Your goal: Copy the records below word for word. Stop after the line that contains "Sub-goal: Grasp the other".

Collected data entries:
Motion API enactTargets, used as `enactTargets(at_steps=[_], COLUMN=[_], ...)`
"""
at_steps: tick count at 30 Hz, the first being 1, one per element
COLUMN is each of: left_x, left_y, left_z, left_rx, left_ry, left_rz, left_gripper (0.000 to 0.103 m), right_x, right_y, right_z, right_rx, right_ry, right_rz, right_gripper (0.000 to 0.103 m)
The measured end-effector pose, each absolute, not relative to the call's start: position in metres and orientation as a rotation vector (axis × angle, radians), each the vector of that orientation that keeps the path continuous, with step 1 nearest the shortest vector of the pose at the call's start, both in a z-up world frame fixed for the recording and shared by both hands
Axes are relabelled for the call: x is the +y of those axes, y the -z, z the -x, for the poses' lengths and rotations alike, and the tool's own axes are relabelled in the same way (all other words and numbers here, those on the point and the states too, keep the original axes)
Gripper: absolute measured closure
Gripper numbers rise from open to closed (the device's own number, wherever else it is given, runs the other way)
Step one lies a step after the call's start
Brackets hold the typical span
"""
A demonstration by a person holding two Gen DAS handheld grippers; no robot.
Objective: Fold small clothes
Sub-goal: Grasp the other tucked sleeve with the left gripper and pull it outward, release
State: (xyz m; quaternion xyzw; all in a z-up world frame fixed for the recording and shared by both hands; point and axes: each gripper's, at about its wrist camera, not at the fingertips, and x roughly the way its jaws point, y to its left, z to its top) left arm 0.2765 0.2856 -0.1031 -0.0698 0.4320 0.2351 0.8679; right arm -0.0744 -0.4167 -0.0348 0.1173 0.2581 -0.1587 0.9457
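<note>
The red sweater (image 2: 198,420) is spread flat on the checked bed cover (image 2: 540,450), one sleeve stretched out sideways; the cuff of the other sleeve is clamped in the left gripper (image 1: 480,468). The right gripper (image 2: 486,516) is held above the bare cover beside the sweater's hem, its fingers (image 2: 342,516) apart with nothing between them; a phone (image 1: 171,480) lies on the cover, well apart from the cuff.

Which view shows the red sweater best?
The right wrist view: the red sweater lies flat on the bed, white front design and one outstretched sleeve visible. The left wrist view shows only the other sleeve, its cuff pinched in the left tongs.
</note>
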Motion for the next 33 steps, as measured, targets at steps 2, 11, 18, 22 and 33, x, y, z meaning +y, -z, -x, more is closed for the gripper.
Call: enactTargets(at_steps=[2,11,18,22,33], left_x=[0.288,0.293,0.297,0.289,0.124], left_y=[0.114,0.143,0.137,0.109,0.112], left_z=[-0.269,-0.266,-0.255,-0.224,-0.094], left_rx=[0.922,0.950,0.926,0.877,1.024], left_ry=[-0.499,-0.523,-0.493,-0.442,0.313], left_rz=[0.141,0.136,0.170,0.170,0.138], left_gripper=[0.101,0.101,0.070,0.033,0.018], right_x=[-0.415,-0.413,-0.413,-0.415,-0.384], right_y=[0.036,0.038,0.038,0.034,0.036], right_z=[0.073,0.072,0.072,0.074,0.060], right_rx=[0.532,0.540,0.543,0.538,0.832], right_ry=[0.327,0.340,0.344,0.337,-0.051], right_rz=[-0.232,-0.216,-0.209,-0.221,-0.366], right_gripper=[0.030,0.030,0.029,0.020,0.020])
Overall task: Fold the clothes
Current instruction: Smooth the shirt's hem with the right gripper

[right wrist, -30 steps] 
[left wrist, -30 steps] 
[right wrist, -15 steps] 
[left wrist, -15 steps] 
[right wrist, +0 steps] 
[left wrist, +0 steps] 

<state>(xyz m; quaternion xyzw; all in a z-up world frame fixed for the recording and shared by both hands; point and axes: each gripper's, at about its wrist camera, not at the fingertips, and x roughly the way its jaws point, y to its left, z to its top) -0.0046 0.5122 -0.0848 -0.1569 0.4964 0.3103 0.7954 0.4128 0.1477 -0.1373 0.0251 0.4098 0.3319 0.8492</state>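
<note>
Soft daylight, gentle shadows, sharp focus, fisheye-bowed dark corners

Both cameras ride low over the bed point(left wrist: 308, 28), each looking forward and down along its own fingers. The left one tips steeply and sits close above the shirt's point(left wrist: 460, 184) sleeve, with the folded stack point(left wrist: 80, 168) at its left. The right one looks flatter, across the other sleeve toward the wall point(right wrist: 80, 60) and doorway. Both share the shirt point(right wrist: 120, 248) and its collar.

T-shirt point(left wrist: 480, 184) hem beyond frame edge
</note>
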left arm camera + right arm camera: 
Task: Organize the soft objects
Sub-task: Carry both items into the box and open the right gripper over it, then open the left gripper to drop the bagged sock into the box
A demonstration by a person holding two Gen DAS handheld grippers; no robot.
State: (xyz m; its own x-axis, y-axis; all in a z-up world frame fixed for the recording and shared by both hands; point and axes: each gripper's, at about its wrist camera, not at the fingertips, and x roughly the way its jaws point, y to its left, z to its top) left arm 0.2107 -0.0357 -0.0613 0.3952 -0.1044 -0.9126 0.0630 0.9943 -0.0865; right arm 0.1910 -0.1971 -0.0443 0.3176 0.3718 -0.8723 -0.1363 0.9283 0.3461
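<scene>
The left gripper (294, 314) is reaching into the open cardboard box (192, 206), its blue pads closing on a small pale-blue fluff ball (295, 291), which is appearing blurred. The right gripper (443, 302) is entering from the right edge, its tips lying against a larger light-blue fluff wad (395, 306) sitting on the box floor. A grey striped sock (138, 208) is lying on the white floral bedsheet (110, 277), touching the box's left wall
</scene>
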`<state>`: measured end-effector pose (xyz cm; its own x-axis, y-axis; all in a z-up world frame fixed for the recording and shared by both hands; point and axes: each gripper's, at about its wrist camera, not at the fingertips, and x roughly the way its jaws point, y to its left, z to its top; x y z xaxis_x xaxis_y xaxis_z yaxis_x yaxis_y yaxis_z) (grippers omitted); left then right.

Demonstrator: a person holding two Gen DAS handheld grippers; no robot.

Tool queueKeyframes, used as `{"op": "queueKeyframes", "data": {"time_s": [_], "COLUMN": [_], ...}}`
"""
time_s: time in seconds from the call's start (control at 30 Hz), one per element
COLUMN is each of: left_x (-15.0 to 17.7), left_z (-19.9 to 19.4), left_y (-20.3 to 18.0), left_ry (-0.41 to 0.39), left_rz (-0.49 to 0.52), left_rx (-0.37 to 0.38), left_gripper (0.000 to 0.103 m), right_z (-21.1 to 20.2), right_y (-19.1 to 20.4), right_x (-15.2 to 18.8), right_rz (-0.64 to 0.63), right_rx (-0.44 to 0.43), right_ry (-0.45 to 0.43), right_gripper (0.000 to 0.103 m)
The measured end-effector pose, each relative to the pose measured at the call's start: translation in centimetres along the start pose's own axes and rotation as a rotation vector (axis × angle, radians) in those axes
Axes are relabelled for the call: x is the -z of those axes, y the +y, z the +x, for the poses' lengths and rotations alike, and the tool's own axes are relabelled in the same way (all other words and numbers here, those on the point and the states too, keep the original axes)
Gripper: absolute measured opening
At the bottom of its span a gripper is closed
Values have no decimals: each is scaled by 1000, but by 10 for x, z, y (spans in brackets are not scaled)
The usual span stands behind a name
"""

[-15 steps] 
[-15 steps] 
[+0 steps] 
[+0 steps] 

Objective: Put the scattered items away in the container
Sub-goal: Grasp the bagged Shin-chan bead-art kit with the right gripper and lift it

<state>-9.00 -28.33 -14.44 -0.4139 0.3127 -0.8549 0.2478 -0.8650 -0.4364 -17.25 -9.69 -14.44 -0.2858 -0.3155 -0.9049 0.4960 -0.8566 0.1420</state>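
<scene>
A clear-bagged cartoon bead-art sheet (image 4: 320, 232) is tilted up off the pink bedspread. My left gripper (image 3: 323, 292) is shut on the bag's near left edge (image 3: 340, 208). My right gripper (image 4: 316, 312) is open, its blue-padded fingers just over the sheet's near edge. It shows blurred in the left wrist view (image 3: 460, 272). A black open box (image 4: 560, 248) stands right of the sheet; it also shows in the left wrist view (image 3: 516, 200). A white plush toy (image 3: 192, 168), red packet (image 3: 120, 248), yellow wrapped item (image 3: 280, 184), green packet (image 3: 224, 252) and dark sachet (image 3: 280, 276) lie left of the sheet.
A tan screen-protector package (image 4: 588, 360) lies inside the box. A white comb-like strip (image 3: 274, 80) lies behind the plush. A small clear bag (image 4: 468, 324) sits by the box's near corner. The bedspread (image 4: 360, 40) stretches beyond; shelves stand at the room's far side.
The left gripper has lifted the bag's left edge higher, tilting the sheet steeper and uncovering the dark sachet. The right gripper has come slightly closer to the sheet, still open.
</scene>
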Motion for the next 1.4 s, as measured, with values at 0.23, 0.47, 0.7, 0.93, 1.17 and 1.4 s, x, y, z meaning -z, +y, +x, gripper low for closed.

Output below:
Motion API enactTargets, used as `enactTargets(at_steps=[_], COLUMN=[_], ...)`
"""
at_steps: tick count at 30 Hz, the first being 1, one per element
COLUMN is each of: left_x, left_y, left_z, left_rx, left_ry, left_rz, left_gripper (0.000 to 0.103 m), right_x, right_y, right_z, right_rx, right_ry, right_rz, right_gripper (0.000 to 0.103 m)
The measured end-effector pose, each absolute, not relative to the call's start: position in metres and orientation as a rotation vector (axis × angle, radians), each the vector of that orientation that keeps the path continuous, with step 1 nearest the shortest vector of the pose at the call's start, both in a z-up world frame fixed for the recording and shared by both hands
Axes are relabelled for the call: x is the +y of those axes, y the -z, z the -x, for the poses' lengths and rotations alike, and the tool's own axes are relabelled in the same way (all other words and numbers here, those on the point and the states too, keep the original axes)
Gripper: absolute measured closure
Gripper numbers rise from open to closed (the device's own number, wherever else it is given, runs the other way)
Step one lies a step after the call's start
Brackets hold the typical span
"""
A demonstration by a person holding two Gen DAS handheld grippers; no robot.
Objective: Fold small clothes
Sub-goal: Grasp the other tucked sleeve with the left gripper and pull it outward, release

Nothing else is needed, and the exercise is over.